Paper type: Essay Pages: 13 (3159 words)

As an engineer of a pharmaceutical company, I directly report to my supervisor on a daily basis. I am very diligent with my work and I see to it that I perform at my best. I followed the orders of my supervisor and I work hard to meet deadlines. However, there is always a point in time where I realized the lack of efforts in the part of my supervisor. Sometimes, it has become a routine basis to be given a task, work on it, finished it with expected quality then reports to the supervisor on the job done.

I sometimes ask, where his effort sets in the picture does, I have nothing against him personally, but having to question such setup can be regarded as my simple dilemma.

It is very true that a working relationship among employees and supervisors, there will always be disputes or misunderstandings among them. Such causes of conflicts can come mostly from the side of the supervisor, such as failing to set clear expectations or to reinforce them regularly, letting the problems which they are aware of fester before having to address them, failure to communicate with people with problems, failure to recognize the importance of due process, taking some matters personally, or moving too quickly toward formal action, having to discriminate difficult or troublesome people, having to wait too long before getting professional help, being unwilling to see s resolution forma problem, worrying too much or reflective organization.
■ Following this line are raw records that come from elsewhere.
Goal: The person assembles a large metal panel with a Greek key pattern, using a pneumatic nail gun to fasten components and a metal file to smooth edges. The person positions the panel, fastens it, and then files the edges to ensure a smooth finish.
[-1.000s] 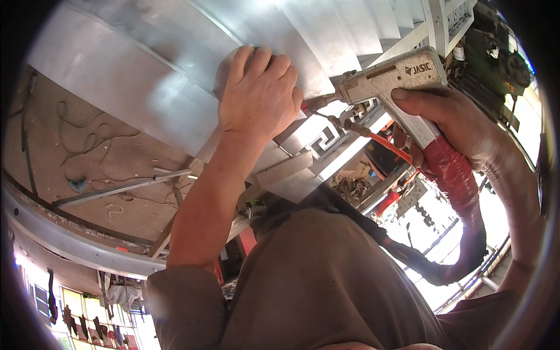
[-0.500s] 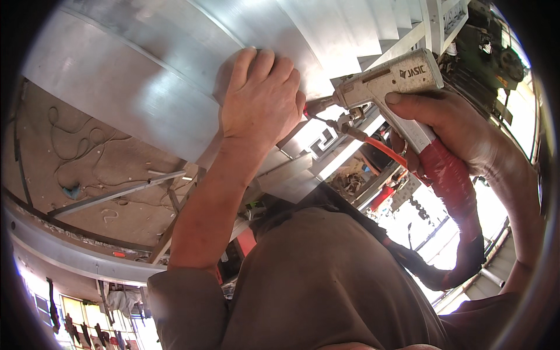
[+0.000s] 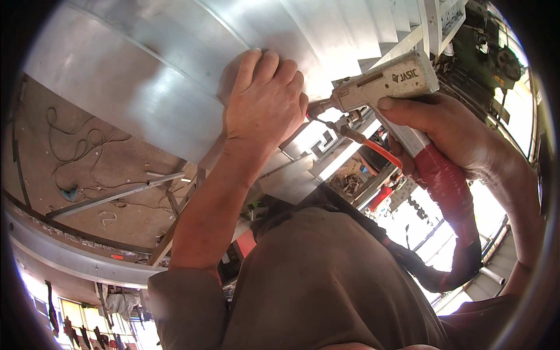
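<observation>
Workshop floor (image 3: 36,137) lower left, silvery sheet metal (image 3: 116,76) across the top. Left hand (image 3: 262,104) flat on the sheet, fingers bent; can't tell if it's gripping an edge. Right hand (image 3: 452,129) wrapped round the handle of the gun-shaped tool (image 3: 388,81), right of the left hand, nozzle (image 3: 319,107) just beside it. Looks like lining up the nozzle; contact hidden. Next move calls for a steady tip, fingers clear.

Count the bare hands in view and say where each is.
2: the bare left hand on the shiny silver metal panelling, the bare right hand gripping the grey pistol-shaped metal tool. No others show.
</observation>
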The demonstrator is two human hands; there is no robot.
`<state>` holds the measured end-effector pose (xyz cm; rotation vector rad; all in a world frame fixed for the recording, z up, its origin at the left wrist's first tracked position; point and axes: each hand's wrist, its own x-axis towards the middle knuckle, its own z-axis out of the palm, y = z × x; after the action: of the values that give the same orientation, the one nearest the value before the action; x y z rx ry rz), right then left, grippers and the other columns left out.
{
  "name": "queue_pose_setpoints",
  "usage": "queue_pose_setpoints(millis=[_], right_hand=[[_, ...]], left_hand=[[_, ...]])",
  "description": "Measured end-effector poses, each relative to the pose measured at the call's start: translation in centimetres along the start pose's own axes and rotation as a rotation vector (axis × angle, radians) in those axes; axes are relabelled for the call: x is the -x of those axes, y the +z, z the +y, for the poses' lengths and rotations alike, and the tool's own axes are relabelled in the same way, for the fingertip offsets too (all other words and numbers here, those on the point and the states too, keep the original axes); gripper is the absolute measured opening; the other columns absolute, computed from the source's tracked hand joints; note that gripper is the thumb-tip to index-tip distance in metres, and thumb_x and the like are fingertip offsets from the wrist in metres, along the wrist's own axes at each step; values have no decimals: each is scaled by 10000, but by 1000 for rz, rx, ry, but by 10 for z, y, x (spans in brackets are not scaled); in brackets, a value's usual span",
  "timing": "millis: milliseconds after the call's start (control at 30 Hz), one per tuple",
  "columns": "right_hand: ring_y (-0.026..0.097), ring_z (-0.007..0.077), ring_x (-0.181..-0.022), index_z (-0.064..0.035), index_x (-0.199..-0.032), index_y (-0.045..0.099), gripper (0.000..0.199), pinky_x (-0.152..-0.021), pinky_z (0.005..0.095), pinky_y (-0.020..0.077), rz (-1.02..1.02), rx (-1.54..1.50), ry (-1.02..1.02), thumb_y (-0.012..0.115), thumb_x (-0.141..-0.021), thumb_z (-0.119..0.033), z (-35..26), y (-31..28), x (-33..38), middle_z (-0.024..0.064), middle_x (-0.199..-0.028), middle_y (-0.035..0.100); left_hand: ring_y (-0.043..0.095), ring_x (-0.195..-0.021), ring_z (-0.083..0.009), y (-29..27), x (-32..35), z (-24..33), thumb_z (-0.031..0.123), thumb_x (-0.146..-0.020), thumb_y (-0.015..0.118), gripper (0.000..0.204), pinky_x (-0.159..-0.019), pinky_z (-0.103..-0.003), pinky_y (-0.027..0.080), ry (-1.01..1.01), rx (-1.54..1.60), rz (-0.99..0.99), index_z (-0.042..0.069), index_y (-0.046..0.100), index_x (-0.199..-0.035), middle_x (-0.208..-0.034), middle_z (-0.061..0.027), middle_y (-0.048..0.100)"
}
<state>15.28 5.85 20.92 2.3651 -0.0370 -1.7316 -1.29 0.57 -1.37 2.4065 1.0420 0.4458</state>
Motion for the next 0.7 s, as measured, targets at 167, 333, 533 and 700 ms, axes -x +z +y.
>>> queue_pose_setpoints(millis=[167,333,533,700], right_hand=[[656,167,-614,33,-1316,648,428,-533,281,555,-55,78,-7,640,-1043,-296,-2,-1,4,121,-962,720],[656,156,-552,9,-1073,680,378,-482,304,557,-18,56,-45,656,-1033,-366,3,4,0,77,-769,664],[650,138,-599,-36,-1236,662,348,-522,286,566,-70,26,-45,639,-1045,-326,1,3,3,70,-934,675],[637,132,-640,-92,-1396,664,393,-563,261,564,-119,51,-41,611,-1061,-292,0,2,4,74,-1128,707]], left_hand=[[562,-1164,-197,-1,1,-1,249,-813,709,95,-1155,-433,374,4,-1,3,154,701,-815,-1004,30,636],[563,-1150,-197,3,2,-2,233,-800,712,82,-1152,-424,376,21,8,62,153,698,-809,-984,21,637],[568,-1144,-193,5,3,-3,232,-796,707,81,-1154,-418,378,24,1,60,153,692,-797,-974,15,631],[562,-1157,-196,6,4,-2,251,-812,707,99,-1154,-424,380,23,4,50,153,700,-809,-987,13,635]])
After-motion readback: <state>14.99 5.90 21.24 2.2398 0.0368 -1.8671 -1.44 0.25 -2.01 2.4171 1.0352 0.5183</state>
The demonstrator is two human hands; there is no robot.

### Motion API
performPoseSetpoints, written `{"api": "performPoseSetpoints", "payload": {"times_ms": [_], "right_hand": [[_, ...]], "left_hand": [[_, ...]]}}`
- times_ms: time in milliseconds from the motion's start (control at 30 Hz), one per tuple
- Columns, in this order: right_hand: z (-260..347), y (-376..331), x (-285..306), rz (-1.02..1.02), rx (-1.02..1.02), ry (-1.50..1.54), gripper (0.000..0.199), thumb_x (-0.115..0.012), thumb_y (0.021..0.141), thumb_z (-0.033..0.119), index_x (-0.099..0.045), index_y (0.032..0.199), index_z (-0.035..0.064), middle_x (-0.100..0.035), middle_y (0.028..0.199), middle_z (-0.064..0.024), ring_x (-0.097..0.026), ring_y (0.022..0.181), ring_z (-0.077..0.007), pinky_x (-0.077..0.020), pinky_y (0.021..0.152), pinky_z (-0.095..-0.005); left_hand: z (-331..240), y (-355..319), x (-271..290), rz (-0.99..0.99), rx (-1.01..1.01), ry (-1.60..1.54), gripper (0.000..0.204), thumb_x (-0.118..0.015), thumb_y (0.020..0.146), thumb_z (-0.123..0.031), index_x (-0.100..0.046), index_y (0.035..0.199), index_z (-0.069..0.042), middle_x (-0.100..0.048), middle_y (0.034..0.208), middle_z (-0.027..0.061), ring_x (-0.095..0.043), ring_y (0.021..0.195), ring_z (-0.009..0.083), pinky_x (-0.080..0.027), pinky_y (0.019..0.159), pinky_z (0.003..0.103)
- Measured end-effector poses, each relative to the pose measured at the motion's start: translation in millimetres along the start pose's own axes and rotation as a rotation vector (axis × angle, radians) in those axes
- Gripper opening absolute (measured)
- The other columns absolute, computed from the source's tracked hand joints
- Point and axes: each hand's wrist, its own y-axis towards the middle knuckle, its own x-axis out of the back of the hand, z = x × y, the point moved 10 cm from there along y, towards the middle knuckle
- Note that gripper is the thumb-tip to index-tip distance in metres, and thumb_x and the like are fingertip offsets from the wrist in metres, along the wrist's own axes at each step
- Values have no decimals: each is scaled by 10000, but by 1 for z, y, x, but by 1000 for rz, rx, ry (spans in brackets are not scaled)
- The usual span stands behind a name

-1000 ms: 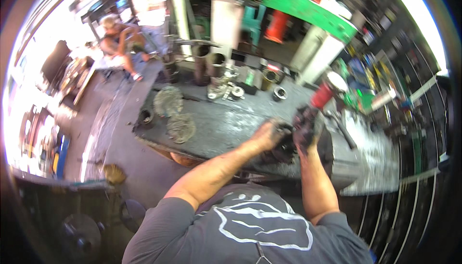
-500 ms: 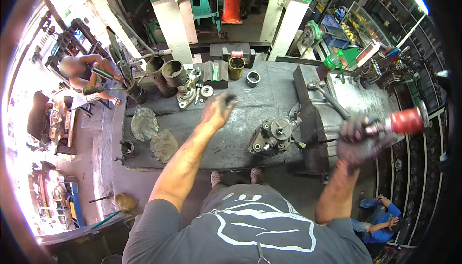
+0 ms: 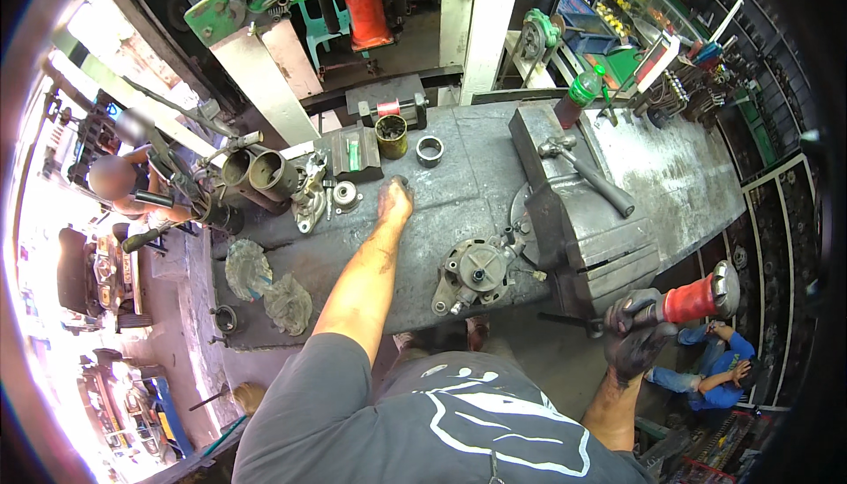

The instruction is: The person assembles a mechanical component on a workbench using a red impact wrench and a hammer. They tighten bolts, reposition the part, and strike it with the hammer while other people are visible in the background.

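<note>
Off the bench's right front corner, my right hand [image 3: 633,336], dark with grime, grips a red cylindrical tool with grey metal ends [image 3: 690,300]. Its exact kind does not show. My left arm reaches over the bench, and my left hand [image 3: 396,199] is closed low above the top; anything inside the fingers is hidden. Between my hands sits a round metal assembly [image 3: 476,269] resembling an alternator, with a shaft pointing up. A small pulley-like metal piece [image 3: 346,195] lies left of my left hand, and a metal ring [image 3: 430,150] lies beyond it.
A large grey vise [image 3: 600,250] fills the bench's right side, with a hammer [image 3: 593,175] on it. Tall metal cylinders [image 3: 273,177] and a yellowish can [image 3: 391,138] line the back. Crumpled plastic [image 3: 288,305] lies left. One person [image 3: 719,369] sits lower right, another far left.
My view has turned. My right hand has lowered with the red tool toward the bench's front corner. My left hand's fingers, stretched forward before, are now curled in.
</note>
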Motion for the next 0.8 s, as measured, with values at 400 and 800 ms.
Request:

These can be too general, but the happening of any of those critical causes may lead to serious working relationship problems, so before getting any matter to its worst, one of the parties can take the initiative to patch things up, or to start discussing with each other in order for compromise to take place.

Reflective Observation

It never occurred to me that this person was doing something different than I was and, as a result, had a better relationship with the supervisor.  And it certainly never occurred to me to ask him what he did to have such a great rapport with the group.  But both parties had stereotyped the other and were unwilling to change their opinions. Since other people and groups managed to have good relations with others, we could hardly be justified in thinking that they were totally in the wrong.

This supervisor was more focused upon tasks than people so they never worried about the personal cost of the conflict, and probably did not know how to resolve the problem. Even though the supervisor knew about the problem, they did not intervene, perhaps because the work always got done somehow.  (Schein, 1996)

Abstract Conceptualization

Conflict can be regarded, abstractly, as neither wrong nor right and bad nor good. The meaning of conflict is recognized by its participants given that people who add value on its meaning. The vital results of a situation of conflict are dogged by the beliefs, values and feelings, of those who are involved.

The real determinants are the people of the meaning of conflict. As humans though, and it is almost impossible for us to divorce ourselves of feelings, beliefs, and values. People create, or get involved in, conflict, and all possess predispositions as to how it ought to be addressed or handled. There is the tendency to have a strong behavioral leaning, a set pattern, for participation, and this emerges as a major factor in setting the nature of conflict. (Peppers, 1976)

Active Experimentation

            If I do not have control over other people but if I act appropriately, I will have a much better chance of getting the cooperation I desire.  What is positive about having negative experiences is that hopefully I learn from them.  If sincerely worked with him and combined my weaknesses with his strengths and vice versa, I am sure that we would have been able to come up with better ideas, solutions, and programs that would have helped our company more.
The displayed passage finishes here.